-
Notifications
You must be signed in to change notification settings - Fork 467
Description
Bug description
Modified the Llama3 modle.py to print dtype as follows and ran just 1 rank. The
def forward(
self,
tokens: torch.Tensor,
eos_id: int | None = None,
input_batch: torch.Tensor | None = None,
):
"""
Perform a forward pass through the Transformer model.
Args:
tokens (torch.Tensor): Input token indices if pipeline parallelism is not enabled.

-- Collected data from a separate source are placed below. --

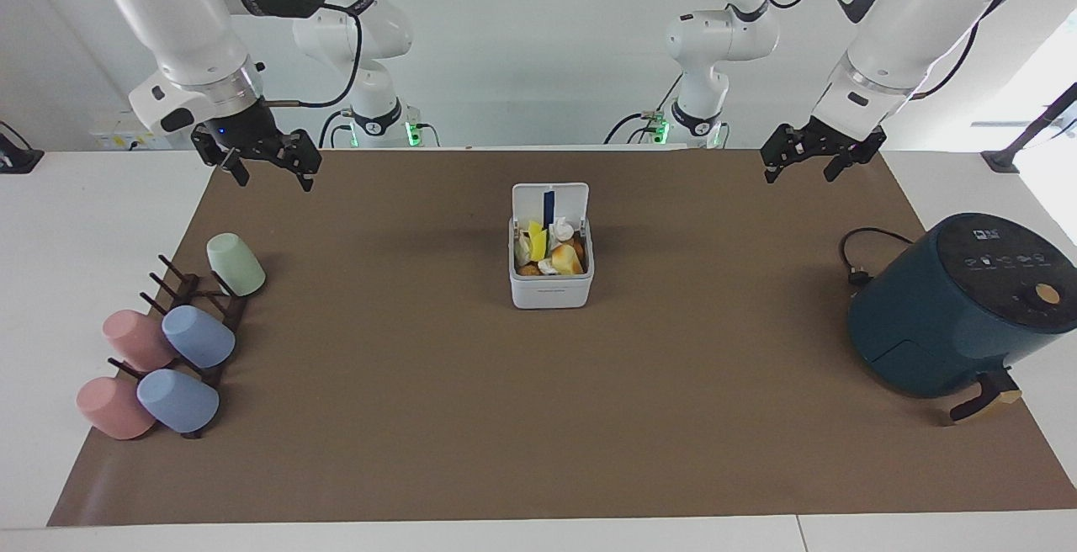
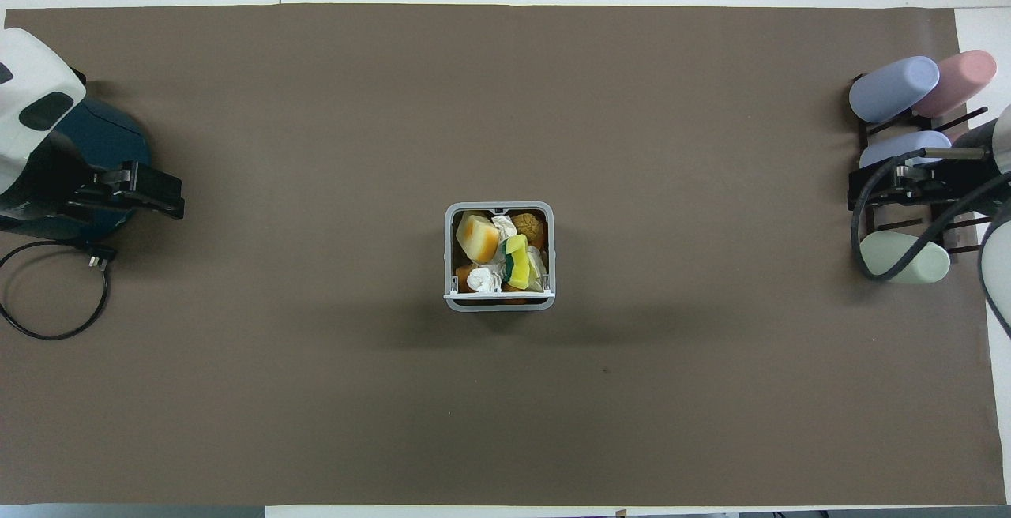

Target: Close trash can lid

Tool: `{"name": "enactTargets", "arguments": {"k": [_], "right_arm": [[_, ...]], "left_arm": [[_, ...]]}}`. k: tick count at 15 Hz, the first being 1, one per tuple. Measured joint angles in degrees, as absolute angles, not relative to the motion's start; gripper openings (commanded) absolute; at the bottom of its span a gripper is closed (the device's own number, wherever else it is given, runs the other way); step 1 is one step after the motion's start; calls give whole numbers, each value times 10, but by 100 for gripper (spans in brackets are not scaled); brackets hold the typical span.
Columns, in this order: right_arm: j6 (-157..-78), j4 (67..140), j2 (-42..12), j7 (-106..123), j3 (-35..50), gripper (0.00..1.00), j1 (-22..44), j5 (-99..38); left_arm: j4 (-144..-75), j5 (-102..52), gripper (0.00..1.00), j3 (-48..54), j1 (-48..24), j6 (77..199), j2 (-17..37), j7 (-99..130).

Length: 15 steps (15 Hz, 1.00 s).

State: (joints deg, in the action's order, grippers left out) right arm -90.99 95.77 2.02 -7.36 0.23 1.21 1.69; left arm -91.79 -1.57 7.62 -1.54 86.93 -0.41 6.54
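Note:
The white trash can [image 1: 551, 289] stands in the middle of the brown mat and holds food scraps and crumpled paper. Its lid [image 1: 565, 198] stands open and upright on the side nearer the robots, with the blue strip showing on its underside. In the overhead view the trash can's rim [image 2: 449, 257] shows, and the lid [image 2: 497, 294] is seen edge-on. My left gripper [image 1: 799, 175] hangs open and empty over the mat's edge near the air fryer [image 2: 130, 194]. My right gripper [image 1: 275, 182] hangs open and empty over the cup rack's end [image 2: 892, 186]. Both are well apart from the trash can.
A dark teal air fryer [image 1: 951, 308] with a black cord [image 1: 858, 257] stands at the left arm's end. A dark rack [image 1: 198, 299] with several pastel cups [image 1: 198, 336] lies at the right arm's end.

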Motion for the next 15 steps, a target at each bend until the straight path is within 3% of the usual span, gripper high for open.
{"name": "enactTargets", "arguments": {"k": [11, 12, 13, 15], "right_arm": [[-924, 958, 20, -74, 5, 100, 18, 1], [-924, 958, 20, -74, 5, 100, 18, 1], [-924, 958, 20, -74, 5, 100, 18, 1], [-924, 958, 20, -74, 5, 100, 18, 0]], "left_arm": [[-919, -16, 100, 81, -37, 891, -6, 74], [-922, -17, 90, 81, -56, 904, -7, 91], [-927, -17, 70, 83, -83, 915, -7, 120], [-937, -17, 14, 86, -145, 928, -8, 180]]}}
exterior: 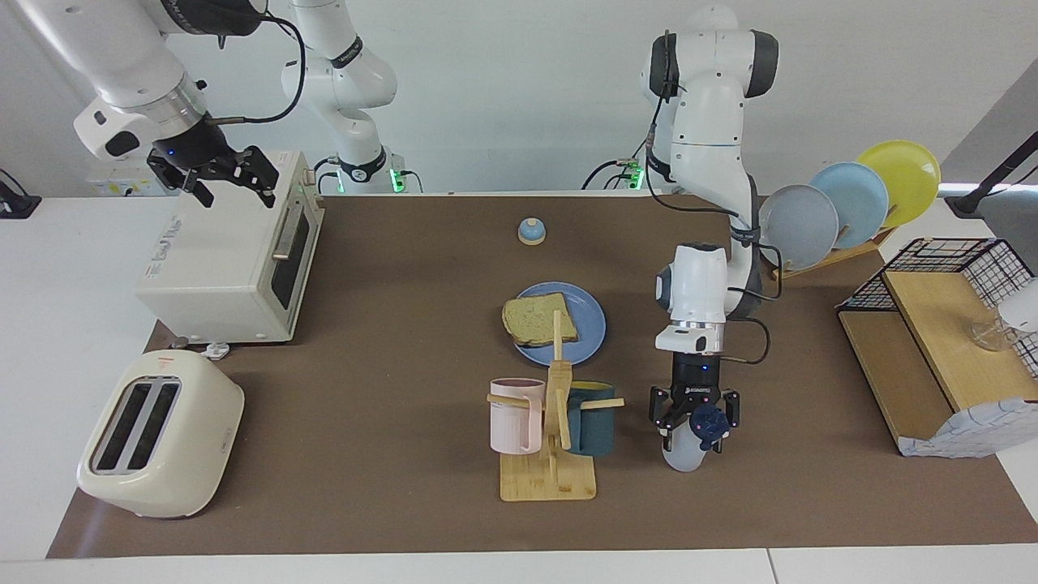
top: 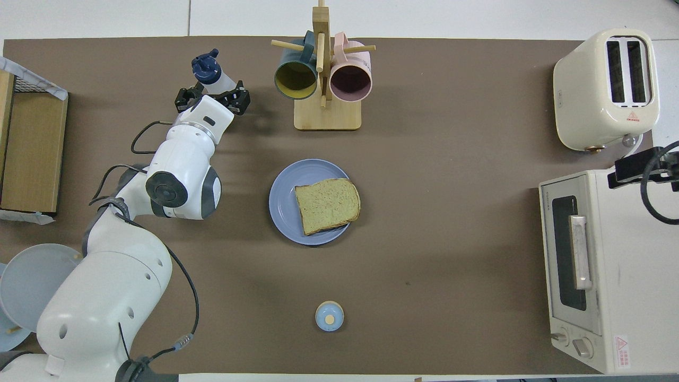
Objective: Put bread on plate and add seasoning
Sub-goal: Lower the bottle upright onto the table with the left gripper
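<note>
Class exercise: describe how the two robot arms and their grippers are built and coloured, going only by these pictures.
Both arms have glossy white rounded shells with dark grey joint caps and black cables looped alongside. The left gripper is black, below a silver wrist ring, with a small blue light. The right gripper is black too, below a silver collar. Green lights glow at the arms' bases.

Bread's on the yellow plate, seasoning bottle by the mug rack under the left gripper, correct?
Not quite. The overhead view shows the bread on the medium-blue plate, not a yellow one. The rest holds: the seasoning bottle stands beside the mug rack, under the left gripper.
</note>
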`<state>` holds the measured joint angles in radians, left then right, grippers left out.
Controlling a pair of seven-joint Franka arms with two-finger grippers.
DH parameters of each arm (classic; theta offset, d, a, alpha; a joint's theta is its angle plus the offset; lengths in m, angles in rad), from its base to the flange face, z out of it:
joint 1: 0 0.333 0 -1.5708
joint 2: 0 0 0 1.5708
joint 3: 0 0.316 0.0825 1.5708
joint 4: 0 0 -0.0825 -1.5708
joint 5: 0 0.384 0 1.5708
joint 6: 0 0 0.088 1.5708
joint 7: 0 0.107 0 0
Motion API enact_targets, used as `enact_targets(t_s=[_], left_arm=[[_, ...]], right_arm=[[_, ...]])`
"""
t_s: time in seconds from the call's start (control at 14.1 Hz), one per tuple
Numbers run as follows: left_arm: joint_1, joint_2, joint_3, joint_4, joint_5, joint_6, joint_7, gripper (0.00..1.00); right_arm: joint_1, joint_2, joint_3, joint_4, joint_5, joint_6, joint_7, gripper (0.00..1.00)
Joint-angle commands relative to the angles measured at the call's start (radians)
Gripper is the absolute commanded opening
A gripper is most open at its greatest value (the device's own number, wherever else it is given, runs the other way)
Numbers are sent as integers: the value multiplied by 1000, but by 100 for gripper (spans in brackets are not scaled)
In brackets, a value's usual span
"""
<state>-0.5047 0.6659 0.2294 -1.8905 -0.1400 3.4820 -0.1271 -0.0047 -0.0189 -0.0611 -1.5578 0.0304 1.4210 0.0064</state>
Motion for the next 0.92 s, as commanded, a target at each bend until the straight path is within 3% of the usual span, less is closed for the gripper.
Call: enact_targets(t_s=[0.0, 0.42, 0.85], left_arm=[[-6, 6, 11, -7, 11, 22, -5, 100], [2, -31, 11, -64, 13, 22, 3, 100], [-9, -224, 11, -271, 13, 20, 9, 100]], right_arm=[[-8, -3, 4, -4, -6, 4, -28, 100], [-8, -3, 4, -4, -6, 4, -28, 100], [-8, -3, 4, -4, -6, 4, -28, 100]])
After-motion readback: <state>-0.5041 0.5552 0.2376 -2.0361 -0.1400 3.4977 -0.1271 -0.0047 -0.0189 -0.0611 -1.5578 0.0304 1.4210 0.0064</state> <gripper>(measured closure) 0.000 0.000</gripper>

If pipeline parallelism is enabled, this will be the input token indices
for the ranks on the first pipeline stage. This will be the activation of the
previous pipeline stage if the current rank is not on the first stage.
input_batch (torch.Tensor): The input batch read from the dataloader.
This will always be the input batch regardless of the pipeline stage.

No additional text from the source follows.